:: Task statement ::
In the entries below, find the line with "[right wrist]" and the line with "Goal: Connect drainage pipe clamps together"; reproduce those two lines and all lines between them exactly, without pictures.
[[ Study material, beginning ]]
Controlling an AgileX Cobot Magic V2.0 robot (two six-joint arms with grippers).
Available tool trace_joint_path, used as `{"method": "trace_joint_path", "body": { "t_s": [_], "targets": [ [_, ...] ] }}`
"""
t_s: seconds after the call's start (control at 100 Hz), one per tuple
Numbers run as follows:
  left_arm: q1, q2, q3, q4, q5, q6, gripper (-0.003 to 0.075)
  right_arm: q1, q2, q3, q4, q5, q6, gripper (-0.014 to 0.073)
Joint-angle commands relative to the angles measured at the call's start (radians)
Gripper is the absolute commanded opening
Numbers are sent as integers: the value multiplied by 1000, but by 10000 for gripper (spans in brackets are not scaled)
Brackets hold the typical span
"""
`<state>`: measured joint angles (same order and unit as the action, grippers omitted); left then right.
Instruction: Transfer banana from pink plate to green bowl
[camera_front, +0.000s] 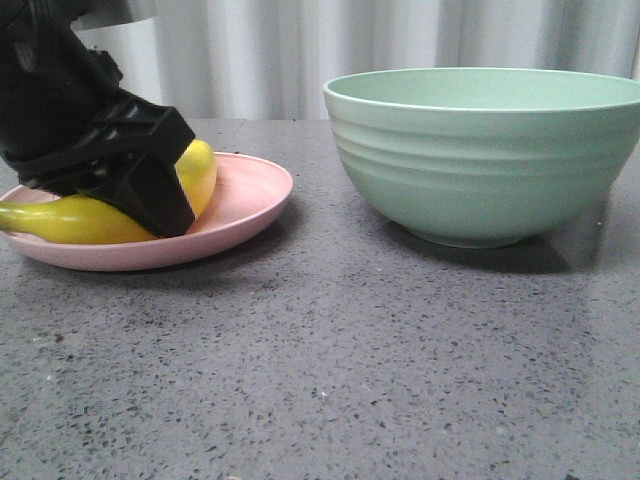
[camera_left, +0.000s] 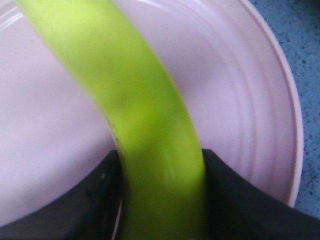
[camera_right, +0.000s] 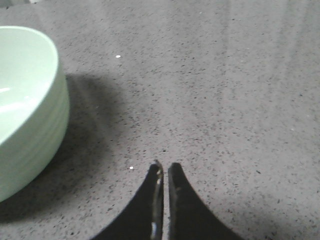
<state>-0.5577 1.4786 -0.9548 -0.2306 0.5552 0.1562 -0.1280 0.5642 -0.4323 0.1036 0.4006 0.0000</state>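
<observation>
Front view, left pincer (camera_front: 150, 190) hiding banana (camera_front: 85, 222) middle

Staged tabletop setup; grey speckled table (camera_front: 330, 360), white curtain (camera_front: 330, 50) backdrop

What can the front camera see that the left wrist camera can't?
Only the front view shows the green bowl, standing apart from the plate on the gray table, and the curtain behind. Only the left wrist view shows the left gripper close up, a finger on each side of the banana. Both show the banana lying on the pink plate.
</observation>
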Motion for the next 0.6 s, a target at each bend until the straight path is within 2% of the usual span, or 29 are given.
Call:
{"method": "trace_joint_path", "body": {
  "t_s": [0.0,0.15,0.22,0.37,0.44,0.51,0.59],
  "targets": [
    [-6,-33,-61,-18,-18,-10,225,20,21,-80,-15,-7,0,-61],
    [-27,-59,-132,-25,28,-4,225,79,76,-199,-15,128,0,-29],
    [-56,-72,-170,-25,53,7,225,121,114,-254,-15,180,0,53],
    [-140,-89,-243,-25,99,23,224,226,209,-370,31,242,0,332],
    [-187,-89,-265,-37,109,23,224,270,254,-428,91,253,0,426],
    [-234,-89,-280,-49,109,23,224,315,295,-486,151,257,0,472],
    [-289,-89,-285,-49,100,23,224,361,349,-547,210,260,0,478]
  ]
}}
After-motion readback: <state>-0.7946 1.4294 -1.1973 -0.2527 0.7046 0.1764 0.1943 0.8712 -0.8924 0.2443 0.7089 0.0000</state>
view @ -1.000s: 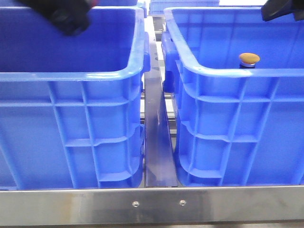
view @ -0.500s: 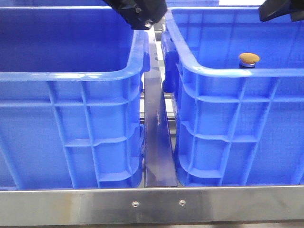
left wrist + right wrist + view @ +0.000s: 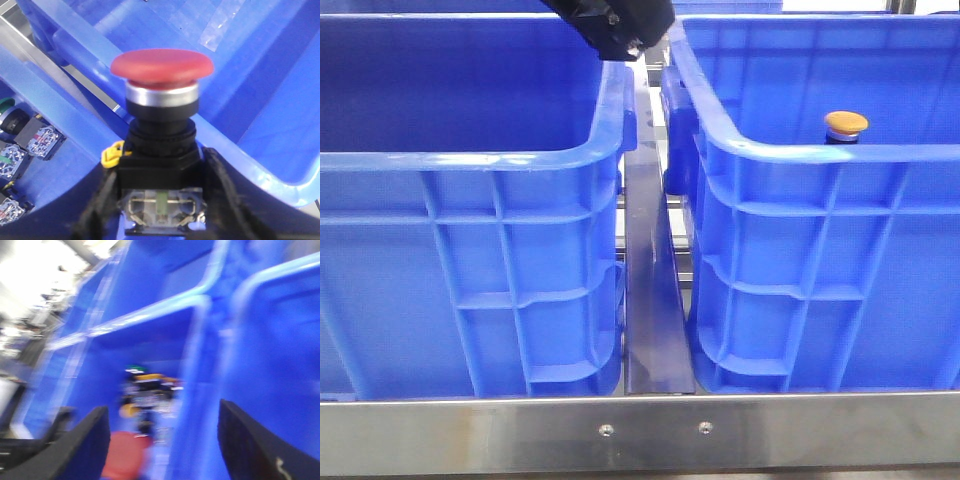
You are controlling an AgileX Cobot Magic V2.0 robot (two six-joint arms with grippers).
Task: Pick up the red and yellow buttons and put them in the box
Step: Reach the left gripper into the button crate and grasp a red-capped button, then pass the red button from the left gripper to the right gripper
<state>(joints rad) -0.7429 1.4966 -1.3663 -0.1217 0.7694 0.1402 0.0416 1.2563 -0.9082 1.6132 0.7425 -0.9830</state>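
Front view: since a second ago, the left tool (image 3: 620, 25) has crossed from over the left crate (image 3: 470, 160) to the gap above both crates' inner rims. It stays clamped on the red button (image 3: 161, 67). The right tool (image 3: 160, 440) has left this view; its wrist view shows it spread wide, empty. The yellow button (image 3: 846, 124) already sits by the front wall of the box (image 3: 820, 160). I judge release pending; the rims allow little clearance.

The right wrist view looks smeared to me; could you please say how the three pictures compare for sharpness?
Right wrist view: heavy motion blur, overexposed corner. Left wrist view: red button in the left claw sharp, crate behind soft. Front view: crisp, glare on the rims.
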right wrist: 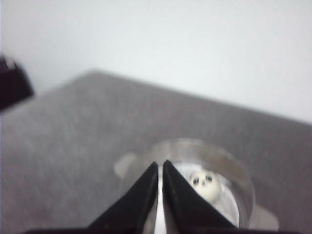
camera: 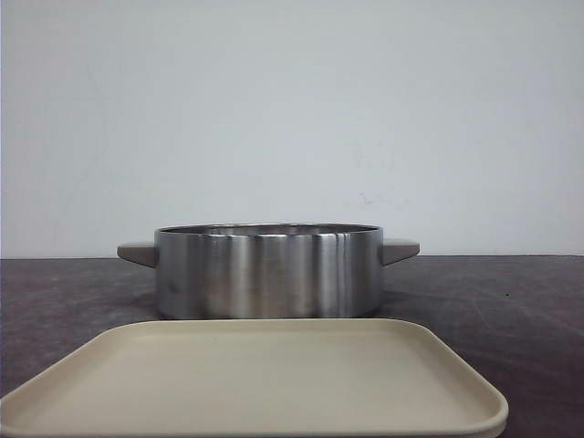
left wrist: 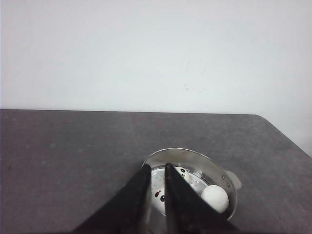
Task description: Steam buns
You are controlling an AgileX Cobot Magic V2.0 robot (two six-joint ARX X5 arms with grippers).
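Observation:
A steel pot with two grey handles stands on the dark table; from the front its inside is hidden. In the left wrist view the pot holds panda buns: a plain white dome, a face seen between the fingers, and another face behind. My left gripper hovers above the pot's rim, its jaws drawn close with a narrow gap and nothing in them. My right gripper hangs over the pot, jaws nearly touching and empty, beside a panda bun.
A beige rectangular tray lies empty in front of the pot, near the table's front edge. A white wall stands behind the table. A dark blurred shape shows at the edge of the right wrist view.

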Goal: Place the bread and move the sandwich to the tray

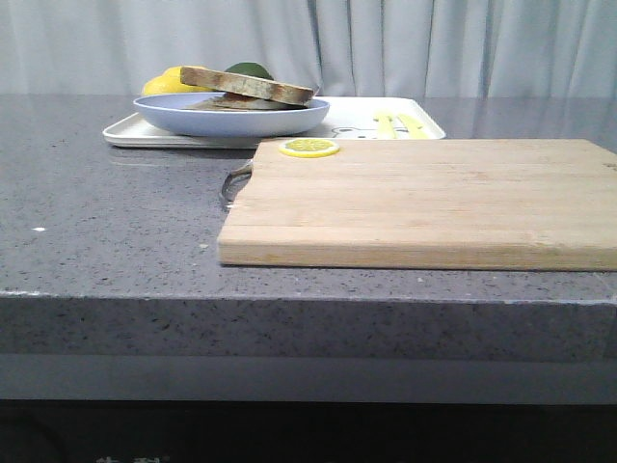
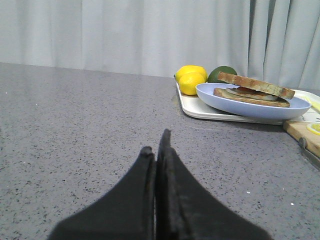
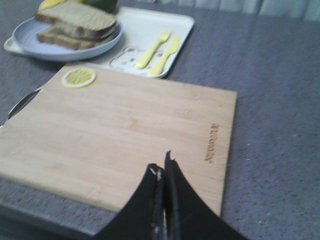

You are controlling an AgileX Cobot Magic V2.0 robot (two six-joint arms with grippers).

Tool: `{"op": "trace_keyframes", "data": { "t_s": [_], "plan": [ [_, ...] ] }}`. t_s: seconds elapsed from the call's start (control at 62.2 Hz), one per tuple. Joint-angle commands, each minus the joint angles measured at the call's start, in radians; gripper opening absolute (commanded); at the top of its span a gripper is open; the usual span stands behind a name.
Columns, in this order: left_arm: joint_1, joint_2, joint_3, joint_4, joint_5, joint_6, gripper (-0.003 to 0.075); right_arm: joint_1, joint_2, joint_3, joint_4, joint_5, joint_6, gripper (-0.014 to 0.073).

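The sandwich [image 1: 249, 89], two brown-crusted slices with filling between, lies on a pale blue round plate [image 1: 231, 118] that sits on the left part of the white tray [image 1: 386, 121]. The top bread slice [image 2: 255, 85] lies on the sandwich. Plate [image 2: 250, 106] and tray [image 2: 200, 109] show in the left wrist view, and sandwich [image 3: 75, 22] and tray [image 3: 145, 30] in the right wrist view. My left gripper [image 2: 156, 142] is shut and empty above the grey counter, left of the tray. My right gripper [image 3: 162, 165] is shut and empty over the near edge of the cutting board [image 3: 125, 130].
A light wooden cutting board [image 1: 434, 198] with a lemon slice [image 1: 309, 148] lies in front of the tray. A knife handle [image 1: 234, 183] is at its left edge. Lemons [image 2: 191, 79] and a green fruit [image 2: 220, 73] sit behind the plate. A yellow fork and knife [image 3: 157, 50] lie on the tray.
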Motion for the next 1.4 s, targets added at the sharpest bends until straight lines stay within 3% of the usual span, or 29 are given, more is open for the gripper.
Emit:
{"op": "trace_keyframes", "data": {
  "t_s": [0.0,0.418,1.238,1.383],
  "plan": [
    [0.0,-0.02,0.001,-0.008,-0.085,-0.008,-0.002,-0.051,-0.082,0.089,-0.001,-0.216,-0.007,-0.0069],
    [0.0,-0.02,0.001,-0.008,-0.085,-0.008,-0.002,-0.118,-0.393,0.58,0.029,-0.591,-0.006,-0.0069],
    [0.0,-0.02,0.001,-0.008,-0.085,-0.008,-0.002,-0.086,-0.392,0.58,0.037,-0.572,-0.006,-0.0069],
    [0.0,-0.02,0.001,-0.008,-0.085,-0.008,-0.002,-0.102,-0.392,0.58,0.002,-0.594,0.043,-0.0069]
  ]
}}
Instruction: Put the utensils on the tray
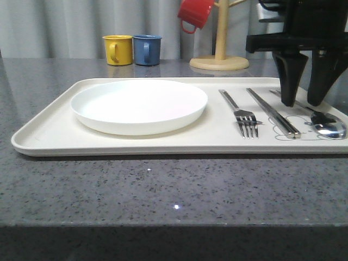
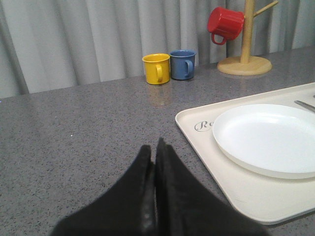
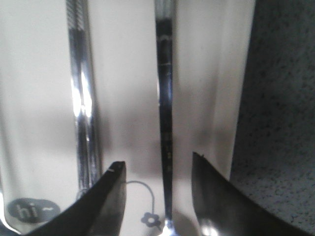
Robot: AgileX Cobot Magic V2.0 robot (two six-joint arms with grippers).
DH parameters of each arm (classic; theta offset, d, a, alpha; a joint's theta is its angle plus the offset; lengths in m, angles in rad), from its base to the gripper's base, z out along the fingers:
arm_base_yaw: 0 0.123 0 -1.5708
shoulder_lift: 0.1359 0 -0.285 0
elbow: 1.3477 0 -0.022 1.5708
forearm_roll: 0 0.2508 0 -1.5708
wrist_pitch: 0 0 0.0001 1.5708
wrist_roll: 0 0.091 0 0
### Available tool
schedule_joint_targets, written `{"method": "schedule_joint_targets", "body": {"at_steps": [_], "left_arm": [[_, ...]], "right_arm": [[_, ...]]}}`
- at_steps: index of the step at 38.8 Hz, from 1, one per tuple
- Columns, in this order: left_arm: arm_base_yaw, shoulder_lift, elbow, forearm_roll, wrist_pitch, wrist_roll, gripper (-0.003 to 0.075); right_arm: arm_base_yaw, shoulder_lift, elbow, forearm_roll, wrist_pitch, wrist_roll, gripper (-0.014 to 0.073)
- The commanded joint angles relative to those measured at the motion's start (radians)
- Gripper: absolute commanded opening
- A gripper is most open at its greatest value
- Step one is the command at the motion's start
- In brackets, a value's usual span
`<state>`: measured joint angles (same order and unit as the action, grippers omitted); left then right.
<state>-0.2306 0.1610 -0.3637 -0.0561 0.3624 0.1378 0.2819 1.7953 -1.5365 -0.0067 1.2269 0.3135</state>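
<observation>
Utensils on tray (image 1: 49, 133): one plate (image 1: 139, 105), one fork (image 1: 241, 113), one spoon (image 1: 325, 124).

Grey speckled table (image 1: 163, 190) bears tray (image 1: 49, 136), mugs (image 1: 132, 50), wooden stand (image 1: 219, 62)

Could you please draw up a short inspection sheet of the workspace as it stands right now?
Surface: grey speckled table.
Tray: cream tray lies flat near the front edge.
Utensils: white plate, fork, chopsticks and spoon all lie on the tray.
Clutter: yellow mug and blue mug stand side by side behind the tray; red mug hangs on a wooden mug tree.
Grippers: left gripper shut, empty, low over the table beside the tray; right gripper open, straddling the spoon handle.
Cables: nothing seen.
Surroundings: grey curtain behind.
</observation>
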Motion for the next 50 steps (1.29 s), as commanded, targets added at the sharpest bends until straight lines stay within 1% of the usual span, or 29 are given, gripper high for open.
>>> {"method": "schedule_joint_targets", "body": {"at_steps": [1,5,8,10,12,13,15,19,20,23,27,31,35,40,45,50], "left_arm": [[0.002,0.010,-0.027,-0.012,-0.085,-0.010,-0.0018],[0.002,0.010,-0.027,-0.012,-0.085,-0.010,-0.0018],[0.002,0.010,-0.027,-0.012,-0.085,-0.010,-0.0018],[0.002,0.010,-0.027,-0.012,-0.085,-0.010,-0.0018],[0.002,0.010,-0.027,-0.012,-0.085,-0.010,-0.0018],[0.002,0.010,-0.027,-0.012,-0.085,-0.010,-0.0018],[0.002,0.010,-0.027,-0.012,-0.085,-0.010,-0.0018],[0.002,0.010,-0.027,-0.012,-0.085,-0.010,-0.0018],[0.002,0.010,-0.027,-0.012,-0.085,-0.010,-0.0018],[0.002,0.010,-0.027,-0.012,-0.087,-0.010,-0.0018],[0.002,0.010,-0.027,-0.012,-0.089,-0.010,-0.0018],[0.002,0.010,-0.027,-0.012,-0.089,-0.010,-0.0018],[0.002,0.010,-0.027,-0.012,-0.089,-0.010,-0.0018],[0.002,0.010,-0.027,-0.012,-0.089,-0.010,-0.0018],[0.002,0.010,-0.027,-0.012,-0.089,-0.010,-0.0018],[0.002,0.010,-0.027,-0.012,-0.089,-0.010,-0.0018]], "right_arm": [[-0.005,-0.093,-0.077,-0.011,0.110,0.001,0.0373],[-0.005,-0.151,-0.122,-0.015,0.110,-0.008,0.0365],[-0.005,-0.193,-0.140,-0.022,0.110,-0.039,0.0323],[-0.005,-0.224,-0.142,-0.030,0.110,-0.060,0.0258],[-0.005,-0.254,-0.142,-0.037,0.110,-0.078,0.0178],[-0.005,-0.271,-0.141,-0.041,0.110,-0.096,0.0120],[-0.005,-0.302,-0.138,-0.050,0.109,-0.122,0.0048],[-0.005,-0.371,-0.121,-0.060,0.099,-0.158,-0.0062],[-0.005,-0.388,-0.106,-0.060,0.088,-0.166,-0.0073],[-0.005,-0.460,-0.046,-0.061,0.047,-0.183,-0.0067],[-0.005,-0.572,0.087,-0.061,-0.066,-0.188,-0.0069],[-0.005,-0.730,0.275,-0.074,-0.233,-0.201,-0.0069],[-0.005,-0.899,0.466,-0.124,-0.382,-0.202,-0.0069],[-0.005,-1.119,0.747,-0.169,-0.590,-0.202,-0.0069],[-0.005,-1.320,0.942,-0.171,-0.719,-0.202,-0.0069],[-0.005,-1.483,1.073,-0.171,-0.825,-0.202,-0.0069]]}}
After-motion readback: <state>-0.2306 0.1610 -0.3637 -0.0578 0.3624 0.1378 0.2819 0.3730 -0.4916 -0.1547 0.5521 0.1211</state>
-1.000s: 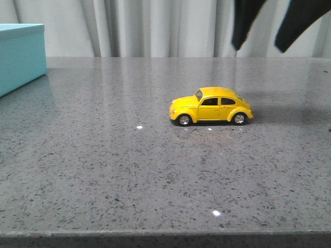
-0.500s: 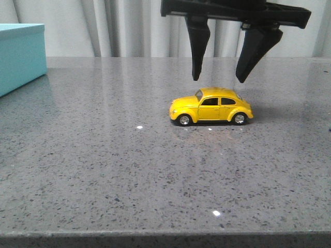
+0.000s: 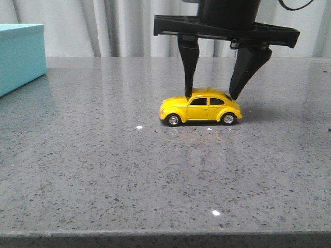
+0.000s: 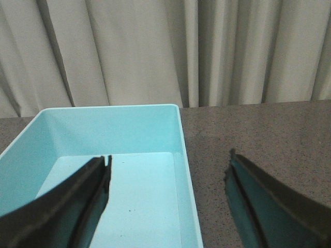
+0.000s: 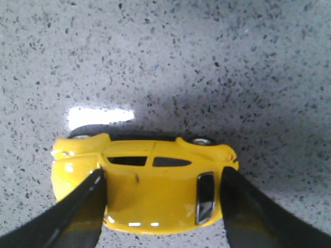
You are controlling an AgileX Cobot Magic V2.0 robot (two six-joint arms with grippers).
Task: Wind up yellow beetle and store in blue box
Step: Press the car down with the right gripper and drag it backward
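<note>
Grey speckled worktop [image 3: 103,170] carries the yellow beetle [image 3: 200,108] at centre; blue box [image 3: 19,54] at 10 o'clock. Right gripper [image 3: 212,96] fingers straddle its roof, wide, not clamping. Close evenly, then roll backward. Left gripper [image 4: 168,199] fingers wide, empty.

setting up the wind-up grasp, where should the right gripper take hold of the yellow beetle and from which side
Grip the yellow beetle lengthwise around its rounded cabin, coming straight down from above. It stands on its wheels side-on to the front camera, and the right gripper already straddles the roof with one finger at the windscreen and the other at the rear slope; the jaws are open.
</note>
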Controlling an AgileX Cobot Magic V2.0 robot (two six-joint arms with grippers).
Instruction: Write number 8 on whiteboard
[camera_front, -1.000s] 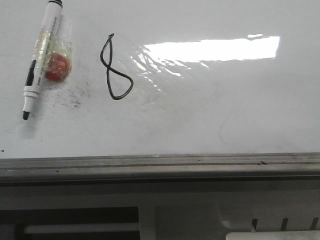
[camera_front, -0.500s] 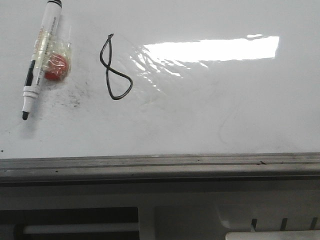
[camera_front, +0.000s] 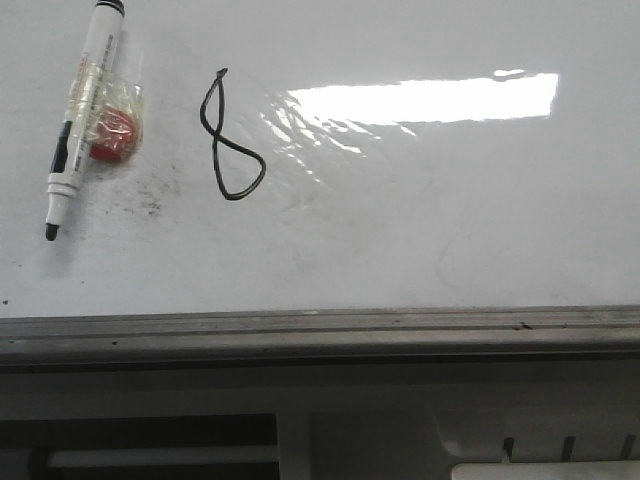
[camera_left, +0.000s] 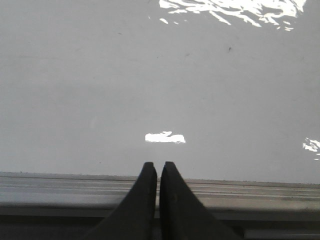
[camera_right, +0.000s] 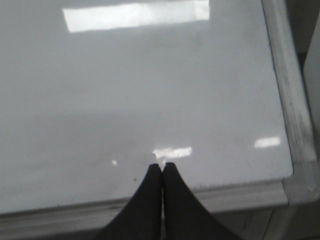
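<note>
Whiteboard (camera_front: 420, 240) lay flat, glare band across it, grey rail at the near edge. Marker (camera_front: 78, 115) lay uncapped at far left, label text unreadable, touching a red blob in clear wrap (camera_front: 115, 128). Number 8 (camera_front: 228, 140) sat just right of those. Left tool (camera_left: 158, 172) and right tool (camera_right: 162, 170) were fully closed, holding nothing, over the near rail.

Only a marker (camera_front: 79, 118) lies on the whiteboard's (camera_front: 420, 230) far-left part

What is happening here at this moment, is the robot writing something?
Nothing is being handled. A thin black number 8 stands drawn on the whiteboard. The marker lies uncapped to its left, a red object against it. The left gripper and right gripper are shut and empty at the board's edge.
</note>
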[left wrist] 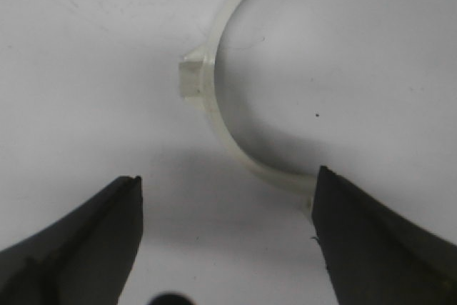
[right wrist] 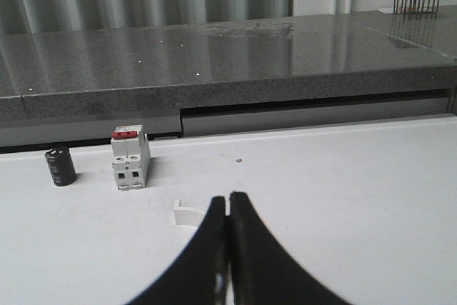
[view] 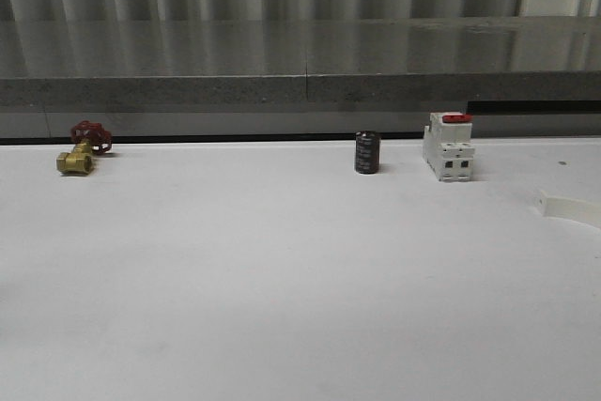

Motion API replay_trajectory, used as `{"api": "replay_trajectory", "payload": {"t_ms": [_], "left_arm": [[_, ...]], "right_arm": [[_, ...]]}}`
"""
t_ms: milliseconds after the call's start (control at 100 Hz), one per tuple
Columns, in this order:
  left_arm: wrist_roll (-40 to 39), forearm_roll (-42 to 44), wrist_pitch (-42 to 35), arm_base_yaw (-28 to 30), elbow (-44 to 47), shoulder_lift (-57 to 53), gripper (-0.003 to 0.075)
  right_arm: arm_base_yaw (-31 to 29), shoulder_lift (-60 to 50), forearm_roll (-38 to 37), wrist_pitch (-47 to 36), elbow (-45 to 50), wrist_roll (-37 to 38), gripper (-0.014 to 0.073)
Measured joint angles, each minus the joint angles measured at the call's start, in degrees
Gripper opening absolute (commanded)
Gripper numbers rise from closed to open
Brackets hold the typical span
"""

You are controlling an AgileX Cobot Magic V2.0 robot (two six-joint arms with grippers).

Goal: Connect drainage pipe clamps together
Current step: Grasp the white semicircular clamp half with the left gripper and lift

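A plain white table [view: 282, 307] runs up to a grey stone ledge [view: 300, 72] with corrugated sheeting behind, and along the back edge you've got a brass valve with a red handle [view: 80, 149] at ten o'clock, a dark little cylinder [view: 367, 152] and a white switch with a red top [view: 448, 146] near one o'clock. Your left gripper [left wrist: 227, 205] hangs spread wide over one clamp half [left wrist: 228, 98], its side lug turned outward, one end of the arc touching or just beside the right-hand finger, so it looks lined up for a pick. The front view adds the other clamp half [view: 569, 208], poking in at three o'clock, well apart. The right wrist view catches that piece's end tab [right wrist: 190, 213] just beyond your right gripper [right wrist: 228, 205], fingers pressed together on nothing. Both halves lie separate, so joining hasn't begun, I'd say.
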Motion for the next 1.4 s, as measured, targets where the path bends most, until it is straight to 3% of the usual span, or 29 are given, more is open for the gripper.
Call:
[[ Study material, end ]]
:: Result of the task ::
[right wrist] 
[view] 

Motion API replay_trajectory, used as `{"api": "replay_trajectory", "payload": {"t_ms": [_], "left_arm": [[_, ...]], "right_arm": [[_, ...]]}}`
"""
t_ms: milliseconds after the call's start (control at 100 Hz), one per tuple
Columns, in this order:
  left_arm: wrist_roll (-40 to 39), forearm_roll (-42 to 44), wrist_pitch (-42 to 35), arm_base_yaw (-28 to 30), elbow (-44 to 47), shoulder_lift (-57 to 53), gripper (-0.003 to 0.075)
  right_arm: arm_base_yaw (-31 to 29), shoulder_lift (-60 to 50), forearm_roll (-38 to 37), wrist_pitch (-47 to 36), elbow (-45 to 50), wrist_roll (-37 to 38), gripper (-0.014 to 0.073)
Measured joint angles, each minus the joint angles measured at the call's start, in degrees
Gripper opening absolute (commanded)
Gripper numbers rise from closed to open
Brackets hold the typical span
"""

You are controlling an AgileX Cobot Magic V2.0 robot (two six-joint arms with grippers).

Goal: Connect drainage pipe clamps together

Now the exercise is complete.